● **WHAT IS BEING ASKED**
Wherever a line below holds the word "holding", copy that line.

Segment Start: DATA EXTRACTS

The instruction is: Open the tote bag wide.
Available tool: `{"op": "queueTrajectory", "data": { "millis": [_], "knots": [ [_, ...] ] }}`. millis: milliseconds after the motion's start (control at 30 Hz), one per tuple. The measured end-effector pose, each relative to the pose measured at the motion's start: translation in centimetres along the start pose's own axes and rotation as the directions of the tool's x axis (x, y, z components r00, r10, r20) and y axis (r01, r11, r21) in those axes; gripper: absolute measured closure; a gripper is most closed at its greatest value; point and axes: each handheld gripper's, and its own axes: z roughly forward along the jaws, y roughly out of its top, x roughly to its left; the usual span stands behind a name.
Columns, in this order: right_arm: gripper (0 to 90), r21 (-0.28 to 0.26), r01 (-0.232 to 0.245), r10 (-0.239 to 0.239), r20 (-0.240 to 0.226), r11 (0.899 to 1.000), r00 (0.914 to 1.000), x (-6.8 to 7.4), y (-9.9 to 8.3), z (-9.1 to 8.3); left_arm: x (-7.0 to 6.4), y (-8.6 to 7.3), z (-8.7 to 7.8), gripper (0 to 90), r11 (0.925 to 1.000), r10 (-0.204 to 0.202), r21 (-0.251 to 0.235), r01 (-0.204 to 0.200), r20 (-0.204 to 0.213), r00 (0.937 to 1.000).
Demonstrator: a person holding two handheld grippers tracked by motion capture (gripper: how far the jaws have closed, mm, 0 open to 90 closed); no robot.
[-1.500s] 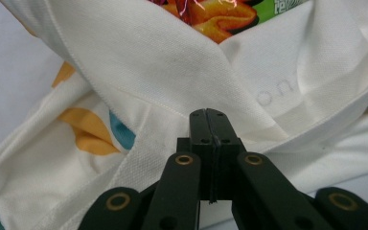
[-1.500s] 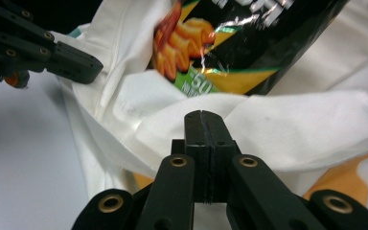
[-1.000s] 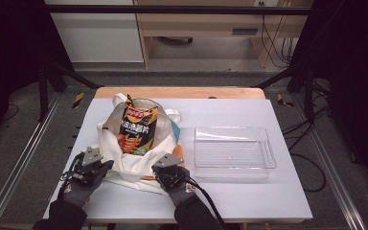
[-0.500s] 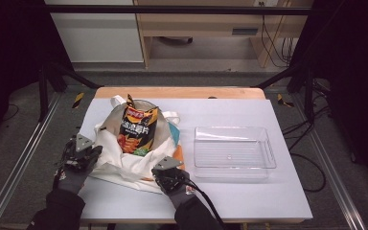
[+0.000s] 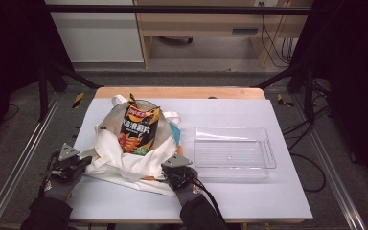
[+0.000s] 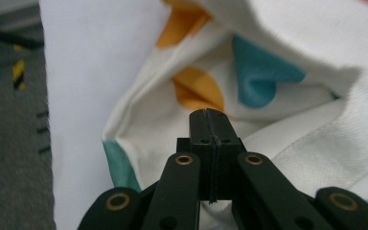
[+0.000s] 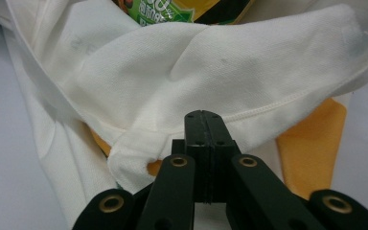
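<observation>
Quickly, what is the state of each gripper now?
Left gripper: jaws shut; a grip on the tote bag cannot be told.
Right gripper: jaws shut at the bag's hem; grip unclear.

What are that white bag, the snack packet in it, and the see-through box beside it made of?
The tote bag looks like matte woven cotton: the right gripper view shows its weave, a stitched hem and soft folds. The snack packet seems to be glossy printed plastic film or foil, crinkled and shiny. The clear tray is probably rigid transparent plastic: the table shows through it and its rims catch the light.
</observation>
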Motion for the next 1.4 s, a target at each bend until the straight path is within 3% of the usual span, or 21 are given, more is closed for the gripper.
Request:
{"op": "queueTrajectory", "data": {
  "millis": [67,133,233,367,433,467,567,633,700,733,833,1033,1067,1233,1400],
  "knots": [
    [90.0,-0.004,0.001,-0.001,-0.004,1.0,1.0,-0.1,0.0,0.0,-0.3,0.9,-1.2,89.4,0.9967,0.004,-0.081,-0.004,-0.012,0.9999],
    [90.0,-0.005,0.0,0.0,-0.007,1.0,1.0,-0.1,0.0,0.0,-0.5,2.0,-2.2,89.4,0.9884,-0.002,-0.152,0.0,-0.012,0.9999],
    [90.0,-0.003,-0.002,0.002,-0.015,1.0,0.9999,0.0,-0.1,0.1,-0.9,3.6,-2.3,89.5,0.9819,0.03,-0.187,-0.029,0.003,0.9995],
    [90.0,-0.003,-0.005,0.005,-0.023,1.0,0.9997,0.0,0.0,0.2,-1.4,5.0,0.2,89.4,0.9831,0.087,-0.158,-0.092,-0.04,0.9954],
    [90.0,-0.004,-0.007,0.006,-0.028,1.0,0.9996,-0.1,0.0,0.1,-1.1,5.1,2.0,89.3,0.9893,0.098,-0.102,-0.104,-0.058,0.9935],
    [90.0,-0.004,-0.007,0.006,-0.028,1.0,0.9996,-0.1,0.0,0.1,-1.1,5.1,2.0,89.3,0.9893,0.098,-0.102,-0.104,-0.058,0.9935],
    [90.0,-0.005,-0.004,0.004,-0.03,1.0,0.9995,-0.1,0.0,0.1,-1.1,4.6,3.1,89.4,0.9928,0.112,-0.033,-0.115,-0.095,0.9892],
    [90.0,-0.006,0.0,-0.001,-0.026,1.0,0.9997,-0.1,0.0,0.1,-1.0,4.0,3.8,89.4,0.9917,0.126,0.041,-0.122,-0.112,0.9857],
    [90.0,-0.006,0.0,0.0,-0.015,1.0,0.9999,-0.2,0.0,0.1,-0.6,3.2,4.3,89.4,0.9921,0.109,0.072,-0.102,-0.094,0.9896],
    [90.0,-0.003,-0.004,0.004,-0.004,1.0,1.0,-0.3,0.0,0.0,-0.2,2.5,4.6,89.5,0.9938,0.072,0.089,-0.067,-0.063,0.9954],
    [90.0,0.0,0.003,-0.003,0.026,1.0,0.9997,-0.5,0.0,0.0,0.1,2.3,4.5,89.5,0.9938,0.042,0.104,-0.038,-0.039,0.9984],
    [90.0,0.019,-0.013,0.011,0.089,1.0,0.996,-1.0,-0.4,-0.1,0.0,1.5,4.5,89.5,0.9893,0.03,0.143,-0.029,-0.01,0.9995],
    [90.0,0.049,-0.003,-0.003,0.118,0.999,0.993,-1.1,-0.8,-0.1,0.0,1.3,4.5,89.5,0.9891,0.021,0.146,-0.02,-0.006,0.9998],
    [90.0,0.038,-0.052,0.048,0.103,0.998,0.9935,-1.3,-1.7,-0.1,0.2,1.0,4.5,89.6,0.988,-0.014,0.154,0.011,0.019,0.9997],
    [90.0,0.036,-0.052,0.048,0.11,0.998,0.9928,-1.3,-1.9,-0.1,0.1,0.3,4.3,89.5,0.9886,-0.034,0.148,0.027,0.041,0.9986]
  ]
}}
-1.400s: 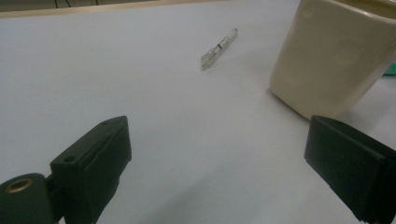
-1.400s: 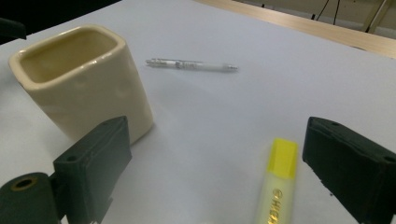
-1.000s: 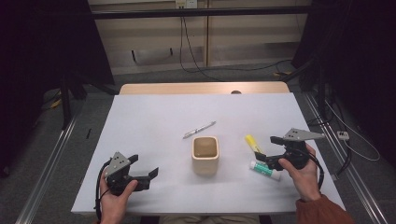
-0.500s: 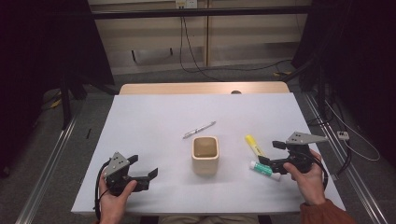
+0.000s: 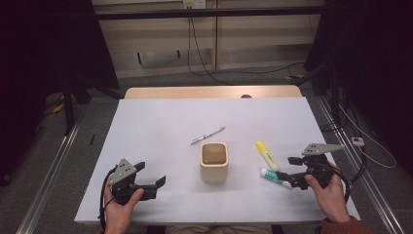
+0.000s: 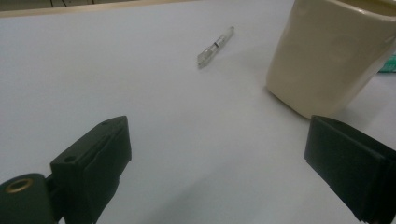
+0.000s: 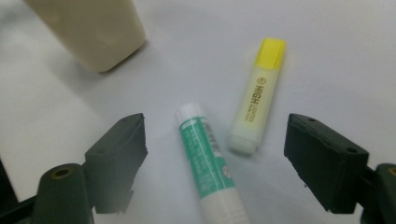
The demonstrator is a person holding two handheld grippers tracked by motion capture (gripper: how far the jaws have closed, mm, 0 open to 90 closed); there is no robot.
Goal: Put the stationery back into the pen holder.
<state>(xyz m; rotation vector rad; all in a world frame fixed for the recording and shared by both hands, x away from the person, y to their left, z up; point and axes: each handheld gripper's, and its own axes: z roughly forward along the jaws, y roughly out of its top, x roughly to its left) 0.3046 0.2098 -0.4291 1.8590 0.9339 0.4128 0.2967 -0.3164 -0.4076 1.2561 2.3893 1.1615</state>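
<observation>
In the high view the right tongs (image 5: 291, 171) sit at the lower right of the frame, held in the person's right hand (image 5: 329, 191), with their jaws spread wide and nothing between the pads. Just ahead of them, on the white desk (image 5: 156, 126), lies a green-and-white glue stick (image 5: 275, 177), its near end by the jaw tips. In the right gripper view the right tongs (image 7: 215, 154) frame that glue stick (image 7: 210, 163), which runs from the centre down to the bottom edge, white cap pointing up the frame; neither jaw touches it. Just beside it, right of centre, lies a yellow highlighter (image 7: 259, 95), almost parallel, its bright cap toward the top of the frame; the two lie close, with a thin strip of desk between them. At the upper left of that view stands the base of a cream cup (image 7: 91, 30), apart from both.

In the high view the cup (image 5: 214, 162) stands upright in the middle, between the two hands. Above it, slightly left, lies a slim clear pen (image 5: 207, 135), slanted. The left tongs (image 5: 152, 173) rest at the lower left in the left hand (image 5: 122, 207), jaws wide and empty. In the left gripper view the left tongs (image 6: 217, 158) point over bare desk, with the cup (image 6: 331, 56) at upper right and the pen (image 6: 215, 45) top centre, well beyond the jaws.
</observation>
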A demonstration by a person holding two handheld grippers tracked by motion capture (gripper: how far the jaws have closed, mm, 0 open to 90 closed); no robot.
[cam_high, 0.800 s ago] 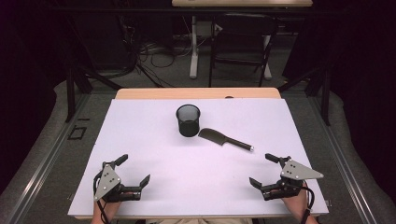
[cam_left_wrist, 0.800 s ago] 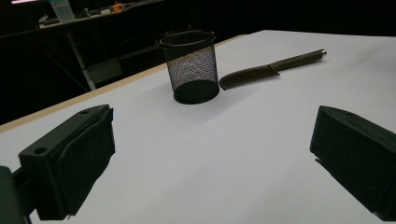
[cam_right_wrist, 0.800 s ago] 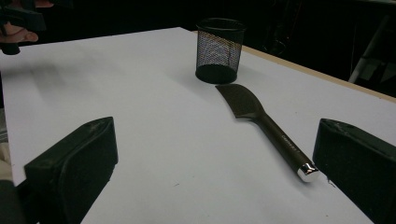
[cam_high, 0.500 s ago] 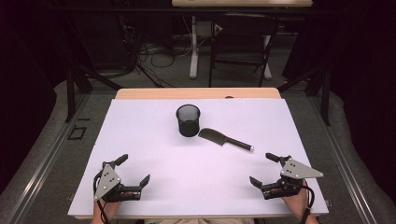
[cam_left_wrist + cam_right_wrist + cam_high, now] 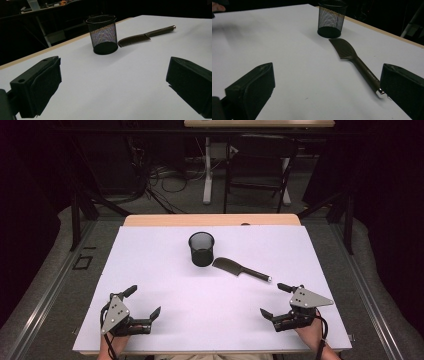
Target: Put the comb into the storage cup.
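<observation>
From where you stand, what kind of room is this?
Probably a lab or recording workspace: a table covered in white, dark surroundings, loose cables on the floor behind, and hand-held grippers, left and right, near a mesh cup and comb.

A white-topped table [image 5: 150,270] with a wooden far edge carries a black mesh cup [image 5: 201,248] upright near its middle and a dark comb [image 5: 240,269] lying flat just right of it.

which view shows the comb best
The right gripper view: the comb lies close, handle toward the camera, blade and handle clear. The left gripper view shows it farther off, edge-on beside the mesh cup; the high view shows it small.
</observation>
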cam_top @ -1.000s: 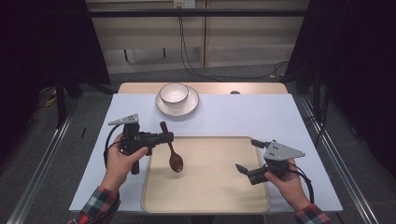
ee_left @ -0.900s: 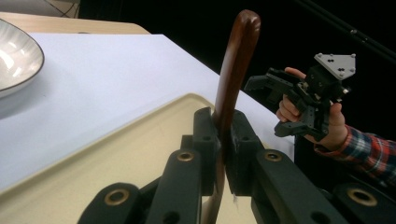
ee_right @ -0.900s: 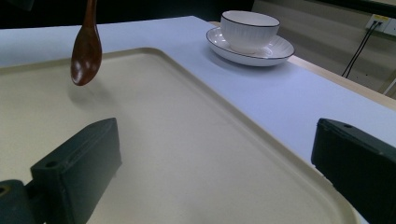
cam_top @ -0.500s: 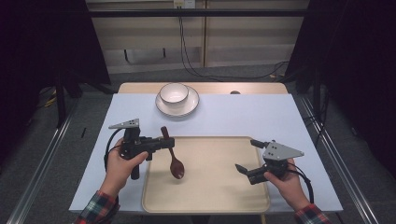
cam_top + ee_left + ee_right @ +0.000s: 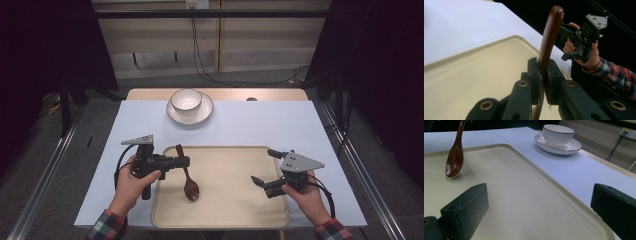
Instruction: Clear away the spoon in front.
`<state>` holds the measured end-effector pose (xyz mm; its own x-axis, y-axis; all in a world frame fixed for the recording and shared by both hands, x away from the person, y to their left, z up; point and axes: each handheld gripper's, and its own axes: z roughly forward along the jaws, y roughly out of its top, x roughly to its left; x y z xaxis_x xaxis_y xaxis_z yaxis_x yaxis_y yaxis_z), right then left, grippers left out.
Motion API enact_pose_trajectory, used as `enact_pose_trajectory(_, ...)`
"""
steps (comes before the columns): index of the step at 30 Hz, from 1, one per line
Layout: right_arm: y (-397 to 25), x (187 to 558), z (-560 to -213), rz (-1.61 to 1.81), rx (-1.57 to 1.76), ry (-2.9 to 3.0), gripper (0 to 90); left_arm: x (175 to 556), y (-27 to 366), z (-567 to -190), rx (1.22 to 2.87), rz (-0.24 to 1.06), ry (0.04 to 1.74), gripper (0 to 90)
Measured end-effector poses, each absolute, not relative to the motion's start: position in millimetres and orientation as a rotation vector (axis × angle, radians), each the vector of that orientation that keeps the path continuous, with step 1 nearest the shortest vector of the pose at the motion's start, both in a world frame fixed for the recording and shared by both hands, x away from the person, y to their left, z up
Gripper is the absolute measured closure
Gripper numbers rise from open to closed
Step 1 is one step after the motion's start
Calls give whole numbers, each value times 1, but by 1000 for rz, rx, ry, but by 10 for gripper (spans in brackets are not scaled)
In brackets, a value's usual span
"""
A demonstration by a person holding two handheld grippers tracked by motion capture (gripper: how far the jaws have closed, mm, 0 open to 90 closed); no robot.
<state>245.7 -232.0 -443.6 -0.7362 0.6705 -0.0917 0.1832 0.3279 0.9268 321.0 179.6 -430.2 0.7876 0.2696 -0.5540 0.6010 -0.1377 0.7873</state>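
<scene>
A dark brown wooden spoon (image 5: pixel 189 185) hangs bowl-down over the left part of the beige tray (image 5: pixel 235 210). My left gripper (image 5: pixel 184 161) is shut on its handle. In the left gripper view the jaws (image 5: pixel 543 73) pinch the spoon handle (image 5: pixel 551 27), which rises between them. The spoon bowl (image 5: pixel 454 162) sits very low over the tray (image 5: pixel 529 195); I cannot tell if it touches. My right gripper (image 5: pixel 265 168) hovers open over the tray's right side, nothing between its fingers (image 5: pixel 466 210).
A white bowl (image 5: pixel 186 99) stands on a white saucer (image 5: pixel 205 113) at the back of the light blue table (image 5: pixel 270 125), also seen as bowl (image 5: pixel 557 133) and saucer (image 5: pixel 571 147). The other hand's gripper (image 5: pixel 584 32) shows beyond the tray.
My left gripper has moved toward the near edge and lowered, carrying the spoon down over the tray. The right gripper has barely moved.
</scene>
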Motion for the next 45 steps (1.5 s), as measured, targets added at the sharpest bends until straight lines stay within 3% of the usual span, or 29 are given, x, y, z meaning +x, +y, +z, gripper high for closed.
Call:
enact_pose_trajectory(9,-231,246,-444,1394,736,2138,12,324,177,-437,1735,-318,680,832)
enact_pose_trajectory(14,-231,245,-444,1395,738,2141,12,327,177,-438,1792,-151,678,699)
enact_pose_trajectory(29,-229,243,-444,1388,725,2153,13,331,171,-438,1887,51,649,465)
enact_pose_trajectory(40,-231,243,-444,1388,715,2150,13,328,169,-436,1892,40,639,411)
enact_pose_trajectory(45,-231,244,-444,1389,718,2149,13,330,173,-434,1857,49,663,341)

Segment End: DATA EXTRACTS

● **WRITTEN RESPONSE**
Demonstrator: a person holding two handheld grippers tracked by motion capture (gripper: how far the jaws have closed, mm, 0 open to 90 closed); no robot.
The demonstrator is a person holding two handheld grippers tracked by motion capture (gripper: how far the jaws have closed, mm, 0 open to 90 closed); there is no robot.
A demonstration by a person holding two handheld grippers tracked by motion capture (gripper: how far the jaws have closed, mm, 0 open to 90 closed); no robot.
A demonstration by a person holding two handheld grippers tracked by motion capture (gripper: how far the jaws have closed, mm, 0 open to 90 closed); no robot.

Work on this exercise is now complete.